_Instructions to follow_.
The expected answer is the data below, retyped exactly.

··· Data excerpt ···

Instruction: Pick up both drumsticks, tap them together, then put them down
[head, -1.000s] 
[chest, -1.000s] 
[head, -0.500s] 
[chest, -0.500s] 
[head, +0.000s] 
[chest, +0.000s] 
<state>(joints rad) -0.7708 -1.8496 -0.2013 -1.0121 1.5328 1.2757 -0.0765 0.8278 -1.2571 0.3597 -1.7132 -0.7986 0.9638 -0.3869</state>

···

_Result of the task_.
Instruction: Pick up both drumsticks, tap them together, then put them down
[head, -1.000s] 
[chest, -1.000s] 
[head, -0.500s] 
[chest, -0.500s] 
[head, +0.000s] 
[chest, +0.000s] 
<state>(joints rad) -0.7708 -1.8496 -0.2013 -1.0121 1.5328 1.2757 -0.0765 0.8278 -1.2571 0.3597 -1.7132 -0.7986 0.9638 -0.3869</state>

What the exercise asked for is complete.